収益力の差は歴然としている(図表5-6)。

図表5-6:サムスン電子と台湾・TSMCの平均資本利益率の比較同書より転載 拡大画像表示

 サムスン電子が半導体市場を切り拓く突破口として期待を寄せていたのが、ファウンドリー事業であった。ファウンドリーは、基本的に顧客から注文を受けてから生産するので、メモリー系半導体が注文の前に需要を見込んで生産を先行させるのとは異なり、在庫水準を低く保つことができ、収益力が高い。

1年先のスケジュールが埋まる
TSMCの圧倒的な受注数

 台湾・TSMCは2030年までに米国・アリゾナ州に第1、第2、第3工場を建設する計画であり、総額650億ドル以上を投資する。米国政府は、半導体産業の振興を目的としたCHIPS法(米国内に半導体産業の振興を目的とした法律)により、TSMCに対して66億ドルの補助金を提供する。ただしトランプ政権下で補助金は白紙となった。

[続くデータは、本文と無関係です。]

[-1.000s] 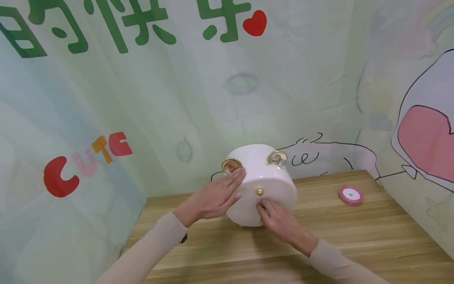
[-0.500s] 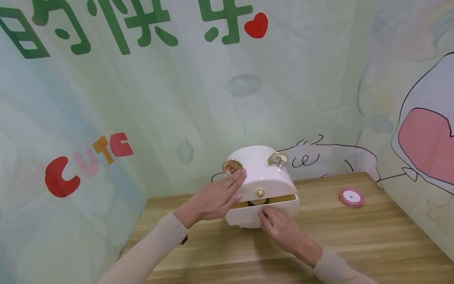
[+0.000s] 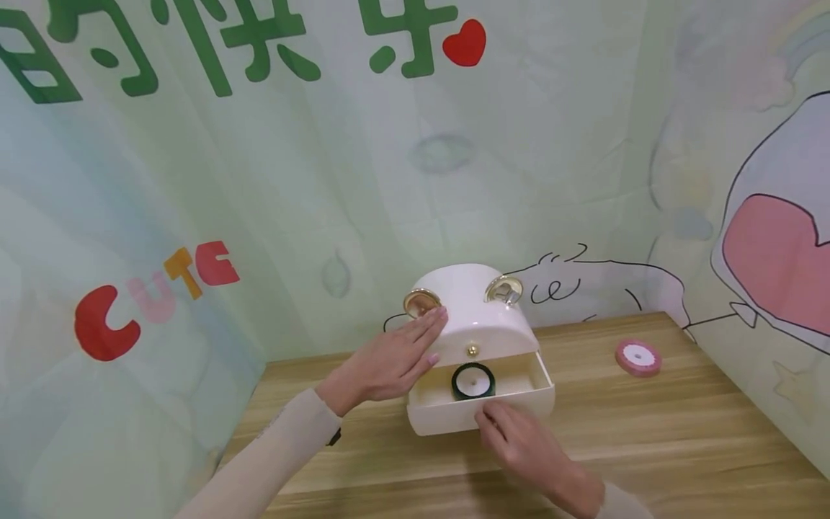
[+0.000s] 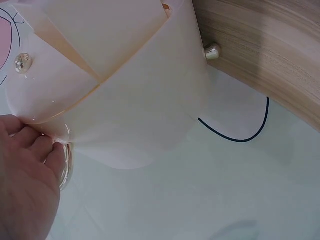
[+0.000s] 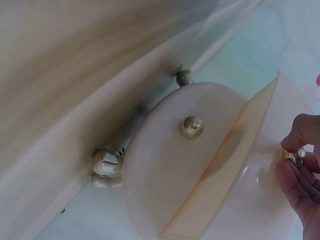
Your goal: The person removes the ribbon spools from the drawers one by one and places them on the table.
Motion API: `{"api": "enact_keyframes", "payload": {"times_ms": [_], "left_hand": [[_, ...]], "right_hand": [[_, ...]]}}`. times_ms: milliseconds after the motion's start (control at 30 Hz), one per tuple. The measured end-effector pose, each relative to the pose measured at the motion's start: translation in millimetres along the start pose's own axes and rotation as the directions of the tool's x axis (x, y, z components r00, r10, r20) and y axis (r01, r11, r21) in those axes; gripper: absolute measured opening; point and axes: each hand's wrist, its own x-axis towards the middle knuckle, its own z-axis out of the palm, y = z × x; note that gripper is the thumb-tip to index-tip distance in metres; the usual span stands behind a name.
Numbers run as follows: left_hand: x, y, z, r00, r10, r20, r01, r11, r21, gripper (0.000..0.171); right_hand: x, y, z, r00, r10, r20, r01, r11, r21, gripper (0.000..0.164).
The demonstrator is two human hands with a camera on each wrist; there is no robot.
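Observation:
A white rounded storage box [image 3: 463, 288] with gold ear-like rings stands on the table, its lower drawer [image 3: 447, 418] pulled out. Inside the drawer lies a dark green ribbon spool [image 3: 473, 381] with a white centre. My left hand [image 3: 392, 360] rests with fairly straight fingers on the box's upper left, beside one gold ring [image 3: 421, 301]. At the drawer front, my right hand [image 3: 528, 447] pinches a small gold knob [image 5: 289, 155], which the right wrist view shows between thumb and fingers. A second gold knob [image 3: 472, 351] sits on the upper front panel.
On the wooden table [image 3: 674, 432], a pink ribbon spool [image 3: 638, 358] lies to the right of the box. A printed cloth backdrop [image 3: 551, 144] rises close behind the box and along both sides. Gold feet [image 5: 106, 162] show under the box in the right wrist view.
The lower drawer has slid out toward me from closed, with my right hand moving with it. The green ribbon spool has come into sight. My left hand stays on the box.

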Motion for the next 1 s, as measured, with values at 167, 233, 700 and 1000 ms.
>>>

 TSMCの第1工場(4ナノ工程)は2025年上半期に稼働し、第2工場(3および2ナノ工程)は2028年中、第3工場(2ナノおよびそれ以上の微細工程)は2030年末の生産を計画している。

 2025年3月、TSMCは米国における半導体事業への投資を1000億ドル追加すると発表した。追加投資には3つの新半導体製造工場、2つの先進パッケージング施設、研究開発チームセンター1つが含まれる。これによりTSMCの対米投資額は、アリゾナ州の650億ドルに1000億ドルを加えた1650億ドルとなる。

 TSMCは欧州への投資も明らかにしている。2023年8月、ドイツ・ザクセン州ドレスデンに合弁会社(出資比率:TSMC70%、ボッシュ、インフィニオン、NX各10%)を設立し、車両用半導体工場(投資規模:100億ユーロ)の建設を決定している。

 さらにTSMCは日本政府の支援を得て、2024年2月、熊本県菊陽町に第1工場(投資額86億ドル)を完成させ、年末には量産化に入った。日本政府はこの第1工場に4760億円、そして2027年末稼働予定の第2工場(同139億ドル)には7320億円の補助金を与えるとしている。両工場合わせて1兆2000億円を上回る補助金である。